WHAT TO PRODUCE: In the material below, some lines carry "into". Copy each such line.

PROVIDED RECORDS START

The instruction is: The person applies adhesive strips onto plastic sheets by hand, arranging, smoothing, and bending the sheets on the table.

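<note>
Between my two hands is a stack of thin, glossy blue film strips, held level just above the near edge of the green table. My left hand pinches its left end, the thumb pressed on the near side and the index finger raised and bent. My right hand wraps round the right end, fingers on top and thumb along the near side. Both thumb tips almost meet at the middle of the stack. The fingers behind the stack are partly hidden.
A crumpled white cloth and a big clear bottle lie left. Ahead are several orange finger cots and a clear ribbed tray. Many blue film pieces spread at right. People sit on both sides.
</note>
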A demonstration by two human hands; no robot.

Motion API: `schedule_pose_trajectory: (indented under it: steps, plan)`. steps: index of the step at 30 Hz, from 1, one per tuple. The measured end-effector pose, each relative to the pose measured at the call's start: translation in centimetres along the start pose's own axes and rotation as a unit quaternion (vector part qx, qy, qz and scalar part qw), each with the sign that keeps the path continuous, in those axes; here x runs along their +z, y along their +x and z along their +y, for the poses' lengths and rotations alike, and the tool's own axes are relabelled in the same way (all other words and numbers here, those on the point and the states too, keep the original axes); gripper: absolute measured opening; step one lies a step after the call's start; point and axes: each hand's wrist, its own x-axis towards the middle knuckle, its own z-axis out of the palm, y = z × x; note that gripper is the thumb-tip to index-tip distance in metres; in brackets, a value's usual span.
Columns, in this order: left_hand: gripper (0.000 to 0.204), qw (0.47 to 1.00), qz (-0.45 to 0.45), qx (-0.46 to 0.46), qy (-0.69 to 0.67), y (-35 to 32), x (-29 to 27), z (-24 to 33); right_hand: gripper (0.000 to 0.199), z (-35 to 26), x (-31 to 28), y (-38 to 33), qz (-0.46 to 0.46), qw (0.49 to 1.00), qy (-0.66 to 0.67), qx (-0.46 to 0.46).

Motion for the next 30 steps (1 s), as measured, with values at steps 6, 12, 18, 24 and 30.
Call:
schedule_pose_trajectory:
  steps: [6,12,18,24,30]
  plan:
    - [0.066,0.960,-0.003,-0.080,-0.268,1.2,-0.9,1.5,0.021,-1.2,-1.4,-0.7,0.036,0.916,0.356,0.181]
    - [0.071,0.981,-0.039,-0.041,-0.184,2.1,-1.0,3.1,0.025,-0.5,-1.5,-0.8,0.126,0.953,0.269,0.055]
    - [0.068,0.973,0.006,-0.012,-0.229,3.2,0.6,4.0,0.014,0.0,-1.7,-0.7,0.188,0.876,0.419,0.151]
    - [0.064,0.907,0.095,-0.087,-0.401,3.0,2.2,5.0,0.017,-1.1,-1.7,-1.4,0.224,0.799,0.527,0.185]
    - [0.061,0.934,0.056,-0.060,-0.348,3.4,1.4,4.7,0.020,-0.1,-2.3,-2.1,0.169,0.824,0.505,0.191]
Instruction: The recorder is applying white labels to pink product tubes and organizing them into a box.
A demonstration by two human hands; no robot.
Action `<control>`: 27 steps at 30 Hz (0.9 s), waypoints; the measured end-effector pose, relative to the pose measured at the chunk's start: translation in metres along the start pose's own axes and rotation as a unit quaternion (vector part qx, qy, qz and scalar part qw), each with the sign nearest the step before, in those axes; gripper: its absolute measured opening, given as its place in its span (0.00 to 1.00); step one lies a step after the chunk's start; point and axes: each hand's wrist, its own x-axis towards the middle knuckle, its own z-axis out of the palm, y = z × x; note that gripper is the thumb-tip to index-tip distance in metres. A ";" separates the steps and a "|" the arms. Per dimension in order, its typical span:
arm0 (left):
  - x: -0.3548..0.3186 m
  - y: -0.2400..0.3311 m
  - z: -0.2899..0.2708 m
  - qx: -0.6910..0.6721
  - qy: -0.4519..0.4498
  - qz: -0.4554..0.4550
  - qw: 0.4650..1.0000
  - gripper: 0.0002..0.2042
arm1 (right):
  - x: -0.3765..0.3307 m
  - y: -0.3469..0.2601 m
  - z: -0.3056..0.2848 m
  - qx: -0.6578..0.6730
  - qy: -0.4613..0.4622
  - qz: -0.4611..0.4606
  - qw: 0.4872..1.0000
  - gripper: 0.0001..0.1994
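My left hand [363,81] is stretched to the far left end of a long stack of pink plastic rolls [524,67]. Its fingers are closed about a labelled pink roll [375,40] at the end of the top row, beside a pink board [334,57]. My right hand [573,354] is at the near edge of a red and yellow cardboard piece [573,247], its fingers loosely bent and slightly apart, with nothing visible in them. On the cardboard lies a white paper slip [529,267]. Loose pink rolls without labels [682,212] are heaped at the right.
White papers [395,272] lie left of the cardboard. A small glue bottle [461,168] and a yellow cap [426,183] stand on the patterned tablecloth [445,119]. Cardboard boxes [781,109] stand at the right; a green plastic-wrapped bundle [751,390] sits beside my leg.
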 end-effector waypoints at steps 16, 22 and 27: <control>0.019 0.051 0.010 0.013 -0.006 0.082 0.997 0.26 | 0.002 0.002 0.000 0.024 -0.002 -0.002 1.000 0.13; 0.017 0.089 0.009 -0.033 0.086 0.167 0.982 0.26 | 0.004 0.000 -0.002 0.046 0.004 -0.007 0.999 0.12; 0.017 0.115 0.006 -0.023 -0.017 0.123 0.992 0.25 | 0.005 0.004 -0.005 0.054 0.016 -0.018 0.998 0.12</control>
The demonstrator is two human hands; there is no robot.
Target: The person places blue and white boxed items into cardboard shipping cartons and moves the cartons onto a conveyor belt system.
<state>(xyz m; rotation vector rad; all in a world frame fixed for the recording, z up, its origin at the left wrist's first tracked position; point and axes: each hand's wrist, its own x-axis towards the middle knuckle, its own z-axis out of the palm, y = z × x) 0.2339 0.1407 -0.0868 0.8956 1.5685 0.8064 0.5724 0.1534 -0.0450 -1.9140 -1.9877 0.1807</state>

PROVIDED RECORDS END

FINISHED TASK:
Instruction: The recorder is applying white labels to pink product tubes and organizing them into a box.
Target: The person places blue and white boxed items into cardboard shipping cartons and moves the cartons onto a conveyor belt system.

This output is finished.